_WHAT YOU WILL DO:_
Below is a listing. Set down exactly the lines from the one containing "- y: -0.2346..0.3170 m" through the one containing "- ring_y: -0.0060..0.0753", both ends included, and leave out the rest.

_DATA:_
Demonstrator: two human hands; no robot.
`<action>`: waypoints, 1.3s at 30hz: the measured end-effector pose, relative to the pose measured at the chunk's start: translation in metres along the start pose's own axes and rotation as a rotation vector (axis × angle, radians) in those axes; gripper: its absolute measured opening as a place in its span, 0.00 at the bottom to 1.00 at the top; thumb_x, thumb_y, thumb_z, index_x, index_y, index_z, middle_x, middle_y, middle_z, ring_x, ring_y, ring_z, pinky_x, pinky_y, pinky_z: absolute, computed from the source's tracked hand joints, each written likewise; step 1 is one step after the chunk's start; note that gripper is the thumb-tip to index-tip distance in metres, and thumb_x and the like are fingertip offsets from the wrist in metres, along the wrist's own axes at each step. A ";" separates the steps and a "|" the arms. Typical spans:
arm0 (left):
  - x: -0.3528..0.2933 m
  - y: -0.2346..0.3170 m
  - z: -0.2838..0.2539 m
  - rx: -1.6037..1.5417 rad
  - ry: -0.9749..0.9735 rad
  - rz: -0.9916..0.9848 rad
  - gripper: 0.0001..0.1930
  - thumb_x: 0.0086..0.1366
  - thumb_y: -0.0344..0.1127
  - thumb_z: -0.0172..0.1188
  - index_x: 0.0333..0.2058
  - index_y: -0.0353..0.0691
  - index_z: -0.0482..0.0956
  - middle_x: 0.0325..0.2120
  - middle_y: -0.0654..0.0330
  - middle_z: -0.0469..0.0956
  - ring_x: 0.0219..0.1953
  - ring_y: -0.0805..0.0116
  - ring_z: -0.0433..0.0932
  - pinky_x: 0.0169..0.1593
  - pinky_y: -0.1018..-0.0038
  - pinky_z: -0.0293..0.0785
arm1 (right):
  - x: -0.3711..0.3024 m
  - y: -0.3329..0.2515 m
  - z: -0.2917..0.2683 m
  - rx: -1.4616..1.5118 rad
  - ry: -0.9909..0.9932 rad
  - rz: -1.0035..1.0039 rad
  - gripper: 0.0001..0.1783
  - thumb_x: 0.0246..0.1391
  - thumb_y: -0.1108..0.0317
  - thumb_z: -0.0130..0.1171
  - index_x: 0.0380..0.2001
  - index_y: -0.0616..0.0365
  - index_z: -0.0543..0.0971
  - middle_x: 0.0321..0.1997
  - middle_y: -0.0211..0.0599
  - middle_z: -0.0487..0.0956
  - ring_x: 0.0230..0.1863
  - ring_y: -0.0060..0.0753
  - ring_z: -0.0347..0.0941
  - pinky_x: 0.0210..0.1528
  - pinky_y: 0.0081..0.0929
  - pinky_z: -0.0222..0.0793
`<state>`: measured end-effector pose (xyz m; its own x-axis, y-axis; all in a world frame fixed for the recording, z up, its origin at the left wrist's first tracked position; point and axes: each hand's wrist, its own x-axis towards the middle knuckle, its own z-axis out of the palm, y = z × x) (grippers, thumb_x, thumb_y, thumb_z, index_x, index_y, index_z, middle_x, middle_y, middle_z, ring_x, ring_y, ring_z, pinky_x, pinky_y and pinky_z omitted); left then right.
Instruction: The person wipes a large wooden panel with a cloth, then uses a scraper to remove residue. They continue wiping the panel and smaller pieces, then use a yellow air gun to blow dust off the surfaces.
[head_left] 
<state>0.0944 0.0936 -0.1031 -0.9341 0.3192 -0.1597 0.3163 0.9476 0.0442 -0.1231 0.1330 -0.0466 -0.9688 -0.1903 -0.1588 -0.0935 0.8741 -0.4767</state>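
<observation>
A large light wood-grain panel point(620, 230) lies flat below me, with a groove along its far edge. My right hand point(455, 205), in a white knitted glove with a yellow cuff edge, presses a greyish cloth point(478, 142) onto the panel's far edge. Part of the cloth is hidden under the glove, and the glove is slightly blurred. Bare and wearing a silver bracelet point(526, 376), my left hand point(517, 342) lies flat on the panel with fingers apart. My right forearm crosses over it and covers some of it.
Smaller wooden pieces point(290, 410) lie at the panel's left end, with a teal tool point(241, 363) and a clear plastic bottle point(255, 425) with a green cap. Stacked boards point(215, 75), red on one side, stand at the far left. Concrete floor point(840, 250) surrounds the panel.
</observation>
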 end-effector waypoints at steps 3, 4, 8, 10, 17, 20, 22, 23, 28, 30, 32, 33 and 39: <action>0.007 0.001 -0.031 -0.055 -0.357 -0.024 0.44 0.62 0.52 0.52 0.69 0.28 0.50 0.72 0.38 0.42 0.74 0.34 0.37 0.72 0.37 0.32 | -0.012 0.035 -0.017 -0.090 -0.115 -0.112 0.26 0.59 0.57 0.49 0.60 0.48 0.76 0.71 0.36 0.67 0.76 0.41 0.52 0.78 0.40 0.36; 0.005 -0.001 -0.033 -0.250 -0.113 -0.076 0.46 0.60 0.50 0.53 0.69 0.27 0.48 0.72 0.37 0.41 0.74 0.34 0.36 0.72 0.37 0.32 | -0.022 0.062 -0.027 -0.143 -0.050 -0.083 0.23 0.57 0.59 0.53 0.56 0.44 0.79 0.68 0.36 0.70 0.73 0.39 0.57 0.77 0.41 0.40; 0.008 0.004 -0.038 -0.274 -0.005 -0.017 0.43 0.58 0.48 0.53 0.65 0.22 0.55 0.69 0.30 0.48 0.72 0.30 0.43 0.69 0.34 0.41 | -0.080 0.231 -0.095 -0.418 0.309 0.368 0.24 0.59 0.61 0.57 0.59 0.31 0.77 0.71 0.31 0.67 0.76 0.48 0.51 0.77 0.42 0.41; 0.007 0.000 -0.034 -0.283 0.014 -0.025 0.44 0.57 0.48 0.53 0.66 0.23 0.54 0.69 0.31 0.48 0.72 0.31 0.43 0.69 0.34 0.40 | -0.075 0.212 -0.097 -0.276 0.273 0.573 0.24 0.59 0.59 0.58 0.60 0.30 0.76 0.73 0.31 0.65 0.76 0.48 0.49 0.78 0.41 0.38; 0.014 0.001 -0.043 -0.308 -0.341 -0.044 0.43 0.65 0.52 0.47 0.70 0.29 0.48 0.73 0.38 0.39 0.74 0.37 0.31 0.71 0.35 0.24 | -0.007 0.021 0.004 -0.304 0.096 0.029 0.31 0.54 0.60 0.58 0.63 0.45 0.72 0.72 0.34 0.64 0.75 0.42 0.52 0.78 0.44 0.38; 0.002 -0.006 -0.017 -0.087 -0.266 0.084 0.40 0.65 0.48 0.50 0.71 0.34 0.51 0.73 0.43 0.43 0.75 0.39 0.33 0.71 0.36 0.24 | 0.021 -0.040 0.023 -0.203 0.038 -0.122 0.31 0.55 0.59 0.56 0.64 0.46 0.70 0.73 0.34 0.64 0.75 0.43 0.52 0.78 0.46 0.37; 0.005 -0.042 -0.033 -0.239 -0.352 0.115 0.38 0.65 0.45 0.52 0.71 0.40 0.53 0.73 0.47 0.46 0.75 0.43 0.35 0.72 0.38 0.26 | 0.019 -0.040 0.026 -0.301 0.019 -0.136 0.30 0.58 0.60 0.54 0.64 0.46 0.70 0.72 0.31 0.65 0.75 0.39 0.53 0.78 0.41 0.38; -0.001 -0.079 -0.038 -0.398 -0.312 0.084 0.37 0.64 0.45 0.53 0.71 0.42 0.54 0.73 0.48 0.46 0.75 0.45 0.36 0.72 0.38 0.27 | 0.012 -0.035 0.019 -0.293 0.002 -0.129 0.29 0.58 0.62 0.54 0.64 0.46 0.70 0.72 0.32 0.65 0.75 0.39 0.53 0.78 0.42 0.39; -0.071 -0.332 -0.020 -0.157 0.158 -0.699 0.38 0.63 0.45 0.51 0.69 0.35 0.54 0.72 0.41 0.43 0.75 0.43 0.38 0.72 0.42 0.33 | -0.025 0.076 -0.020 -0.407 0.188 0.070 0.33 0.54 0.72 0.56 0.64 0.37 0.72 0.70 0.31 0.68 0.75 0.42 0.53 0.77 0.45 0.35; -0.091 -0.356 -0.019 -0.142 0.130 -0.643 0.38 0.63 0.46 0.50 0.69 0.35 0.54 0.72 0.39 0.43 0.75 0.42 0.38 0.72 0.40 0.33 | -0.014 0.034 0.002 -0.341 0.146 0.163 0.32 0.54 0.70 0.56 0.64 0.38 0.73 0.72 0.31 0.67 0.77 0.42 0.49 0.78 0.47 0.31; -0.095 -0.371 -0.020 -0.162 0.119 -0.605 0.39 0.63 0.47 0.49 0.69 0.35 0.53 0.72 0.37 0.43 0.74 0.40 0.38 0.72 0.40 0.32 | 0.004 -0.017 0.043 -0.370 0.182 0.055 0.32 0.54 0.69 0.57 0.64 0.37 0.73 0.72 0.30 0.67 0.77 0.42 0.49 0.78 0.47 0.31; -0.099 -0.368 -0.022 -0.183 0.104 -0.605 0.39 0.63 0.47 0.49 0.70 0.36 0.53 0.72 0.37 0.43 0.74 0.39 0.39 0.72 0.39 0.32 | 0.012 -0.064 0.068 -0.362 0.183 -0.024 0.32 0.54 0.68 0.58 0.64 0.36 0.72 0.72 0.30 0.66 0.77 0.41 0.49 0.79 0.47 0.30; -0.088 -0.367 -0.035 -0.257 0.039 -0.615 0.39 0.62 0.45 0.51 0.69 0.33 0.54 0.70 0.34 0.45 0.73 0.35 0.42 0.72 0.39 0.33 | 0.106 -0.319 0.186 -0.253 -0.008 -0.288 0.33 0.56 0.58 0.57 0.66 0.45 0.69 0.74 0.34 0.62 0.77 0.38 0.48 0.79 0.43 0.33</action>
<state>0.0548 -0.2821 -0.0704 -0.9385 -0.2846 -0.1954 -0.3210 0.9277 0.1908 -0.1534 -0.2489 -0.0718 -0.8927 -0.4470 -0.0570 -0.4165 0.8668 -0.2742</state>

_EXERCISE SOLUTION:_
  - y: -0.2346..0.3170 m
  - z: -0.2838..0.2539 m
  - rx: -1.6037..1.5417 rad
  - ry: -0.9749..0.9735 rad
  - rz: -0.9916..0.9848 rad
  - gripper: 0.0001..0.1930
  - thumb_x: 0.0086..0.1366
  - thumb_y: -0.0344..0.1127
  - thumb_z: -0.0172..0.1188
  - index_x: 0.0333..0.2058
  - index_y: -0.0353..0.0691
  - index_z: -0.0482..0.0956
  - middle_x: 0.0325..0.2120
  - middle_y: -0.0654..0.0330
  - middle_z: -0.0469..0.0956
  - ring_x: 0.0219..0.1953
  - ring_y: -0.0805..0.0116
  - ring_z: -0.0433..0.0932
  - pinky_x: 0.0169..0.1593
  - pinky_y: -0.1018..-0.0038
  - pinky_z: -0.0293..0.0785
arm1 (right):
  - x: -0.3711..0.3024 m
  - y: -0.3329..0.2515 m
  - z: -0.2917..0.2683 m
  - rx: -1.4616..1.5118 rad
  - ry: -0.9909..0.9932 rad
  - rz: -1.0035..1.0039 rad
  - gripper: 0.0001..0.1783
  - thumb_x: 0.0246..0.1391
  - thumb_y: -0.1108..0.0317
  - thumb_z: -0.0130..0.1171
  - index_x: 0.0380..0.2001
  - index_y: -0.0616..0.0365
  - index_z: -0.0543..0.0971
  - middle_x: 0.0321..0.1997
  - middle_y: -0.0211..0.0599
  - middle_z: -0.0487..0.0956
  - ring_x: 0.0230..0.1863
  - ring_y: -0.0060..0.0753

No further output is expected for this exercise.